In contrast, we see he had a very playful side, loved mischief, and got simple joy out of colors, flowers, and close friendships. Unfortunately, the mischief veered into unfortunate territory for the main women in his life, and Olivia makes it plain in what she says about him--or, rather, what she DOESN'T say. "The key to a long marriage...Don't get divorced," speaks volumes on her thoughts about his quirks and aberrant behavior. She was trying to be graceful without giving details, but not too many people appreciate infidelity. Was he a good husband? Well, it's very obvious she loved him, which covers up a multitude of foibles. Was he a good father? It certainly looked like it to me, because Dhani seems to be a good kid, and boy, he sure looks a lot like his dad! Was he a good friend? Undoubtedly. Was he a great spiritualist? He tried his hardest with lots of success. Was he a great musician? Ringing affirmative!

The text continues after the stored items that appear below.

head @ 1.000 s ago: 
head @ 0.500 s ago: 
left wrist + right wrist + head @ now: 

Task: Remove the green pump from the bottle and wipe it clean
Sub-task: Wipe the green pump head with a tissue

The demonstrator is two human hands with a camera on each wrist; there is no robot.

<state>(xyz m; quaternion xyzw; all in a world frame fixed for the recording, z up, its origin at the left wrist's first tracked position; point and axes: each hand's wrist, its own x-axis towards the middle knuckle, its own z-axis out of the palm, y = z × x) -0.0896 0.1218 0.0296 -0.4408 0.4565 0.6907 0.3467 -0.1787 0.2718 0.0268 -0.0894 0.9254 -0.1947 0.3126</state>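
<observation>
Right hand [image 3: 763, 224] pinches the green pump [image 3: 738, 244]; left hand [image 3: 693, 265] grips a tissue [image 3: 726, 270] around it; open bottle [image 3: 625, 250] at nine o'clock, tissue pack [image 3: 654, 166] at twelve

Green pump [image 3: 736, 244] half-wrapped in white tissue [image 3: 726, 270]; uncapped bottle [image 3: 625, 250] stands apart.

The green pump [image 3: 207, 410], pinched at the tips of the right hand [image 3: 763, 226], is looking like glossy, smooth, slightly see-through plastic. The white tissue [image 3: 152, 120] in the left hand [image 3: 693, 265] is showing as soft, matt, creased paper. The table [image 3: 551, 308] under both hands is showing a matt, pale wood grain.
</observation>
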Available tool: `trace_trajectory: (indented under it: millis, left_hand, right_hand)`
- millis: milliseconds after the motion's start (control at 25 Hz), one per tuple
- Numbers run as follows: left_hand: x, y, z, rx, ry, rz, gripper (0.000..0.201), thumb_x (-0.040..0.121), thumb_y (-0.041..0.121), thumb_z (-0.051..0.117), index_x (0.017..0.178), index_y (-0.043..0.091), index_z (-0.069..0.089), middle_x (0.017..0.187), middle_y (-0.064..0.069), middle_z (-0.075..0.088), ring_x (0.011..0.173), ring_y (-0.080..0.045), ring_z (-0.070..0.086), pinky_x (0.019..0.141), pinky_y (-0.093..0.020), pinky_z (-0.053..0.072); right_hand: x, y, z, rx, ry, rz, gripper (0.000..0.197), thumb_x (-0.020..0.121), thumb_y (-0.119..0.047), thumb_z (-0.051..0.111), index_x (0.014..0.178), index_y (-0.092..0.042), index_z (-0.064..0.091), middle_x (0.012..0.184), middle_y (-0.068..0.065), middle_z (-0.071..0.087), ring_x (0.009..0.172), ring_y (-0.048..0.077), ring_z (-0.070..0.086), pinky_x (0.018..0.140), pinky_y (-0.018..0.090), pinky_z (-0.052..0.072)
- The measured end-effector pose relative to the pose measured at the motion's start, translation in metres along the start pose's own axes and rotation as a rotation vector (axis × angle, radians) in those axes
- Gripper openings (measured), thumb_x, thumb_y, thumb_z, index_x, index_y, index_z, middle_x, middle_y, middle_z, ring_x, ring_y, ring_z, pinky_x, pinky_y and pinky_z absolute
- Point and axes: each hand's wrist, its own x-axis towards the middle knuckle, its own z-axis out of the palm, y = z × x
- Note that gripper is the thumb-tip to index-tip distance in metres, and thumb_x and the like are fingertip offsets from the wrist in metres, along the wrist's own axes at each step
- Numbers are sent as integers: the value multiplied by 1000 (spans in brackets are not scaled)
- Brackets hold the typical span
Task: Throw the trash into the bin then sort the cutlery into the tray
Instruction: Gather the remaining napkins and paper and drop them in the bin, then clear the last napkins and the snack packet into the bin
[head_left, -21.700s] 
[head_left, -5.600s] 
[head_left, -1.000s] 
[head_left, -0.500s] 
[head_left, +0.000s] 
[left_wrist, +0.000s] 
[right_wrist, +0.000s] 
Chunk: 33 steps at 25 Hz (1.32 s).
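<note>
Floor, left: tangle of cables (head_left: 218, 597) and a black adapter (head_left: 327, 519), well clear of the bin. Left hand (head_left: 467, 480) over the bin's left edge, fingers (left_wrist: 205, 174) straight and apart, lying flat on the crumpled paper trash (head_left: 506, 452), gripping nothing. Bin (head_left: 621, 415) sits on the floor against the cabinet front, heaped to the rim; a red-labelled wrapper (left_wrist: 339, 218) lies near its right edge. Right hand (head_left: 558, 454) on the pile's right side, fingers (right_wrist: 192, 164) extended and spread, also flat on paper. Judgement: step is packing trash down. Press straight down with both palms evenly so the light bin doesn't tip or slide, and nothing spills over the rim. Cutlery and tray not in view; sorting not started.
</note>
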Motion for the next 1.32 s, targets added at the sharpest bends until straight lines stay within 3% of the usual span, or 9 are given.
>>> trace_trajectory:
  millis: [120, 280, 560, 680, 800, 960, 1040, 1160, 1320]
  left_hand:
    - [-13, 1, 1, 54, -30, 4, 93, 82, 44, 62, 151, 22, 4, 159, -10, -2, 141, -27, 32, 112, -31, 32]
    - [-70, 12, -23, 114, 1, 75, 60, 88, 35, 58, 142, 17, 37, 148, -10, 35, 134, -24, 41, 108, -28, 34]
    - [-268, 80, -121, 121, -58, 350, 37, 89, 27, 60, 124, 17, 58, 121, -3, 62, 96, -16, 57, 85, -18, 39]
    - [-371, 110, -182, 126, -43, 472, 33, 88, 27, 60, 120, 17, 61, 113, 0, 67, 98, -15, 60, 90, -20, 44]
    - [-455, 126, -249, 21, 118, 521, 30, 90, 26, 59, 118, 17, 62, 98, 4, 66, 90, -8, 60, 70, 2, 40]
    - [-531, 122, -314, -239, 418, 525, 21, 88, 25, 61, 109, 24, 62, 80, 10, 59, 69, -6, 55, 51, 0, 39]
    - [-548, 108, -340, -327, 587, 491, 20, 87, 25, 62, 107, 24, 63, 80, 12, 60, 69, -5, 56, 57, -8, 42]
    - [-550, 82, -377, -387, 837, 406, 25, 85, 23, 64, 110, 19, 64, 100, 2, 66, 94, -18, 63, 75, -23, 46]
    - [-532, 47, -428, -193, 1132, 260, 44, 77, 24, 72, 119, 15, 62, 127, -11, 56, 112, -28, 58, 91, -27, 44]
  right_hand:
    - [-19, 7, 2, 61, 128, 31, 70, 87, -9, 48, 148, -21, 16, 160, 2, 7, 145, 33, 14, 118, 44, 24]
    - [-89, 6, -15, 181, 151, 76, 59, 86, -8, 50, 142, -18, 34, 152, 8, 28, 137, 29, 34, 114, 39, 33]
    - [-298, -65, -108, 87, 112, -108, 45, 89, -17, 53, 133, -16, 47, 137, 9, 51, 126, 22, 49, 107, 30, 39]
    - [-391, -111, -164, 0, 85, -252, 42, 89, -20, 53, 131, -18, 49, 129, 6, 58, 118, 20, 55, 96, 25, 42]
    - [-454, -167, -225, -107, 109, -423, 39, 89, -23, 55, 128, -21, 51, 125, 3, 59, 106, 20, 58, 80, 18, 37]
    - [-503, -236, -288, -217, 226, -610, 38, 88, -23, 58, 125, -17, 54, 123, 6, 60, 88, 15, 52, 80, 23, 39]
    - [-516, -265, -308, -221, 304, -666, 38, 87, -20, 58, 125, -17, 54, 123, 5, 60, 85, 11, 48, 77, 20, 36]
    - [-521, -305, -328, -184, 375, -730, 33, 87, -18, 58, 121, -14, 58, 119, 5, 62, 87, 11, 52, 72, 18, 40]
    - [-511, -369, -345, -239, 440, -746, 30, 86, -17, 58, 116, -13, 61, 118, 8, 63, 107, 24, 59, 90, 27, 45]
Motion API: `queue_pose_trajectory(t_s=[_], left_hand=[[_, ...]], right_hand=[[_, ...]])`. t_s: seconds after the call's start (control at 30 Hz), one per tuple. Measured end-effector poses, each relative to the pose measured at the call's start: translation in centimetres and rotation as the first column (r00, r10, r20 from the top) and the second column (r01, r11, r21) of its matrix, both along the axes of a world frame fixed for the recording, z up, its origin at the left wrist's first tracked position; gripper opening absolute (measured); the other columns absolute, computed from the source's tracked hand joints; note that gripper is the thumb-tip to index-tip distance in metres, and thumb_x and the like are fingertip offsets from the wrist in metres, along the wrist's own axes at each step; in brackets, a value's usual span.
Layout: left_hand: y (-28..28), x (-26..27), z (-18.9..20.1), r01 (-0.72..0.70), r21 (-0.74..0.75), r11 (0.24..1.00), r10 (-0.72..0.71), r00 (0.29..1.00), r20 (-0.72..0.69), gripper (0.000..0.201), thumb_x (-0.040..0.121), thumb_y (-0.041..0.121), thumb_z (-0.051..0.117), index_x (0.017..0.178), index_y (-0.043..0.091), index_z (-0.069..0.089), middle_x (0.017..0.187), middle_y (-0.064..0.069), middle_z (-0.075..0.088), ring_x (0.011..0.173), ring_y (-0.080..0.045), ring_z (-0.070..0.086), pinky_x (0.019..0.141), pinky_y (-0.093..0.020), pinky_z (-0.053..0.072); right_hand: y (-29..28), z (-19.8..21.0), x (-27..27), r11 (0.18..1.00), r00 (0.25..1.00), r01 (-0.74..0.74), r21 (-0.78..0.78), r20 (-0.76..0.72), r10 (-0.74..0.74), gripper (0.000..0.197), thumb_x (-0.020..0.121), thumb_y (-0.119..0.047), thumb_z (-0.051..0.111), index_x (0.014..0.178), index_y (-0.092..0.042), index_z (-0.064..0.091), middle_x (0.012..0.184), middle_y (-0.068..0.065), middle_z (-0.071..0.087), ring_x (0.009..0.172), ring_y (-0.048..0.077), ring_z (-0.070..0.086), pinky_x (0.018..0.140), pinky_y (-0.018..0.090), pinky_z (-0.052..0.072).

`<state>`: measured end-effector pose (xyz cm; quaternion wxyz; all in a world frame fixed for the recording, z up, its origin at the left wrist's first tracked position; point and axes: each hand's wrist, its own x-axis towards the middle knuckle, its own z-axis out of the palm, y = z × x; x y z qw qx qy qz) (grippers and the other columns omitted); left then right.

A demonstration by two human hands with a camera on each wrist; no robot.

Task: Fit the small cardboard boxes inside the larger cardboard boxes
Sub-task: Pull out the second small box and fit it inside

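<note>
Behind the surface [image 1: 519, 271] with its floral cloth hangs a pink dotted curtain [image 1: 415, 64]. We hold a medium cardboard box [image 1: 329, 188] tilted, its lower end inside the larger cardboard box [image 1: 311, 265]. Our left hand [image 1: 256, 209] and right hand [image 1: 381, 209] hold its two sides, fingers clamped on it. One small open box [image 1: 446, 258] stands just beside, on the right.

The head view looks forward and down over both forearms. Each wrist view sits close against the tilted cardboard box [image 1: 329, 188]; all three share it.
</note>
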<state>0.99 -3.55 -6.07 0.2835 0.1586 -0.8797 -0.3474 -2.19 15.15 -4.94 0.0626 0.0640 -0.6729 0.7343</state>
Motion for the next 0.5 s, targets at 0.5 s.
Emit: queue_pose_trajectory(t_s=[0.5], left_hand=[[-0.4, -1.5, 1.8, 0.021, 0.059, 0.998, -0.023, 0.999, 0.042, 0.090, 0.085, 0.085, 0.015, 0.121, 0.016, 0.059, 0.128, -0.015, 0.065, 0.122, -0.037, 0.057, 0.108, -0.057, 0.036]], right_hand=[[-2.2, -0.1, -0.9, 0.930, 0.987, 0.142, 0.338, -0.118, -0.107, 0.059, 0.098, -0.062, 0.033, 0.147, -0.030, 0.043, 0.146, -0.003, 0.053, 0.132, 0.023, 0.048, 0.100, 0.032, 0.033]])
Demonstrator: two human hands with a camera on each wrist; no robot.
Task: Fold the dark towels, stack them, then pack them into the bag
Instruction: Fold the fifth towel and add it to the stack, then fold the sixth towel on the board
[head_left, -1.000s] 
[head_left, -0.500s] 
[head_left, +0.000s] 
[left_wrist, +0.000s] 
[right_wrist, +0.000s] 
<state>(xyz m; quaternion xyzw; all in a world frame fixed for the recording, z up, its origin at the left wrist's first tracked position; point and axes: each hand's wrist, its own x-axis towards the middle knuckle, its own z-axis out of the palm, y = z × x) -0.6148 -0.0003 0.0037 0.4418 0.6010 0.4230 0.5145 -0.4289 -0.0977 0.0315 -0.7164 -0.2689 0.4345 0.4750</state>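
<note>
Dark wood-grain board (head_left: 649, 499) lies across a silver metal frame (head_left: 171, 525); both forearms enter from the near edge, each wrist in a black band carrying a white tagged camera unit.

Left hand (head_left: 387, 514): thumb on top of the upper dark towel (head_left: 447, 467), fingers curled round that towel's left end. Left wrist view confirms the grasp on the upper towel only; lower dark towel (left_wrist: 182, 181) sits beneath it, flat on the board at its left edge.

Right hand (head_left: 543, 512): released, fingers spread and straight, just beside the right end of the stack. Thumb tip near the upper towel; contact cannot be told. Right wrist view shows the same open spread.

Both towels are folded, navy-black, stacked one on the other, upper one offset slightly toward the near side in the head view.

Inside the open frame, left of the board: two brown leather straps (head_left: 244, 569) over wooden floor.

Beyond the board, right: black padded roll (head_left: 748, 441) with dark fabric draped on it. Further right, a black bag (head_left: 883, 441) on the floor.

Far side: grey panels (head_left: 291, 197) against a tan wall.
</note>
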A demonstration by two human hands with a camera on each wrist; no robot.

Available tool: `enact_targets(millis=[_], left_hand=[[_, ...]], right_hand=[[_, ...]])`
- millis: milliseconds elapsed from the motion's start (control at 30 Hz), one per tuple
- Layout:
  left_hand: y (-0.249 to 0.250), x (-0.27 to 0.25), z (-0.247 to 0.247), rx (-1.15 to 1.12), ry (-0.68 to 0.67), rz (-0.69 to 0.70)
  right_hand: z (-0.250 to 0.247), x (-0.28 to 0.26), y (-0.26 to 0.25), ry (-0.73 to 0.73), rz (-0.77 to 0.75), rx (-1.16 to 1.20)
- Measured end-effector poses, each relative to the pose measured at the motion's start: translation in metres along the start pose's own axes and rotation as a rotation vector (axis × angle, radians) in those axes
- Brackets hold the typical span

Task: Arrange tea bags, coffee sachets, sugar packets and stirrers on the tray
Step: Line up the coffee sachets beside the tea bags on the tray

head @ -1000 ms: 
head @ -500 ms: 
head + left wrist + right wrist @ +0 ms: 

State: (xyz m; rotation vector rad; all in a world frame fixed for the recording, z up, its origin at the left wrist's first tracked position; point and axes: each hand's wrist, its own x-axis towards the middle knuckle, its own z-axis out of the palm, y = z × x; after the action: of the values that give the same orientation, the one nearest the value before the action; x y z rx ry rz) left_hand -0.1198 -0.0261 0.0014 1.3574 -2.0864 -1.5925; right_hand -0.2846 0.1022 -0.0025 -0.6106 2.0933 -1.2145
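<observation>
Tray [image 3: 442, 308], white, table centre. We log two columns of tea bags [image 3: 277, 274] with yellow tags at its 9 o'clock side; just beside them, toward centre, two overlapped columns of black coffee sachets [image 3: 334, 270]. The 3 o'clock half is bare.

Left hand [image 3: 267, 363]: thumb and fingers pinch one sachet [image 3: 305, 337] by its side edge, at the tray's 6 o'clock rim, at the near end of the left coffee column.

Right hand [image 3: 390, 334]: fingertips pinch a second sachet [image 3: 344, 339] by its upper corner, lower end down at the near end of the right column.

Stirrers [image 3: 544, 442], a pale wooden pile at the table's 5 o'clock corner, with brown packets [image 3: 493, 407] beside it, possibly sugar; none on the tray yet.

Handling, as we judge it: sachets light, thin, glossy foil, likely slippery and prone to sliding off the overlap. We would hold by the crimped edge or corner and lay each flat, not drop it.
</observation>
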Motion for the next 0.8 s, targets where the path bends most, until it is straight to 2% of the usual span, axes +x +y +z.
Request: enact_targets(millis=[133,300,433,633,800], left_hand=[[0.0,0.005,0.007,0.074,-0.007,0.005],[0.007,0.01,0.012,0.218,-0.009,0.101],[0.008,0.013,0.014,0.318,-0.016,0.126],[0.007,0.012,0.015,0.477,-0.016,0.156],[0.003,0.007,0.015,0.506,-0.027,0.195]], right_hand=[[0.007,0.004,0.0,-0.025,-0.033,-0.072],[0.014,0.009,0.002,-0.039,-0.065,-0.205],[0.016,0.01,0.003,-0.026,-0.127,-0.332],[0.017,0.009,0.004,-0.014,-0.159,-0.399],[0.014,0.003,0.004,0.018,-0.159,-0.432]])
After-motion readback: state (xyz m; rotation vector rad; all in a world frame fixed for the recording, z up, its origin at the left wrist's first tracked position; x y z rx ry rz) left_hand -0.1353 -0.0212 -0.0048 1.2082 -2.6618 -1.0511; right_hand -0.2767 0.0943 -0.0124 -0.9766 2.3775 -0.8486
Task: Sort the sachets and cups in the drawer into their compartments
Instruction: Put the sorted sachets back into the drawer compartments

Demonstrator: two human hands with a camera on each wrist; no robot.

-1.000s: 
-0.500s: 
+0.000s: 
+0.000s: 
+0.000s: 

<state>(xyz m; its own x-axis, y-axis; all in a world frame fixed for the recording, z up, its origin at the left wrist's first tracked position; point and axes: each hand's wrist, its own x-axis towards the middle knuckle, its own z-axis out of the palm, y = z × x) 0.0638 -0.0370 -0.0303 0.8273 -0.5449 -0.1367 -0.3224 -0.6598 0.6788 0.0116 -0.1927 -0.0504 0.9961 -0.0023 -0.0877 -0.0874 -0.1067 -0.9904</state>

Moments that stand out in the film:
George standing protectively by John's side after Stu Sutcliffe passed away while Astrid shot their photos.
George laughing and singing along to "This Boy" while viewing an old Beatle performance.
Eric Clapton's recounting the entire Patty Boyd situation.
The wonderful footage of that huge, sprawling mansion.
All the interviews with Tom Petty, from the funny ukelele story to his recounting of George's post Orbison death comment: "Aren't you glad it's not you?" Well, at least he was bold enough to say what most people are thinking anyway.
The music footage, of course, and getting to see nearly everyone who was anybody in it!
The most touching part for me was after that lunatic broke into the estate, nearly killing George and Olivia, forcing them to have to fight back. The results of the attack seemed to bring out the best thing for George in his preparation for death: closure. His telling Olivia that he finally figured out he really had to let go of all his bitterness and be more forgiving made me want to take stock in the way I've been conducting my own life, and maybe it's time to be more spiritual myself. No matter what your faith is, forgiveness can do wonderful things--well, I've generally seen it in other people.
To sum it up, this was an excellent account of George's life because it didn't put him on a sugary pedestal. It was brutally and delightfully honest, portraying the man as a multi-talented, intelligent, loving, spiritual human being with flaws like anyone else. His major goal toward the end of his life was to be more and more God conscious. In closing, all I can say is bless you, George.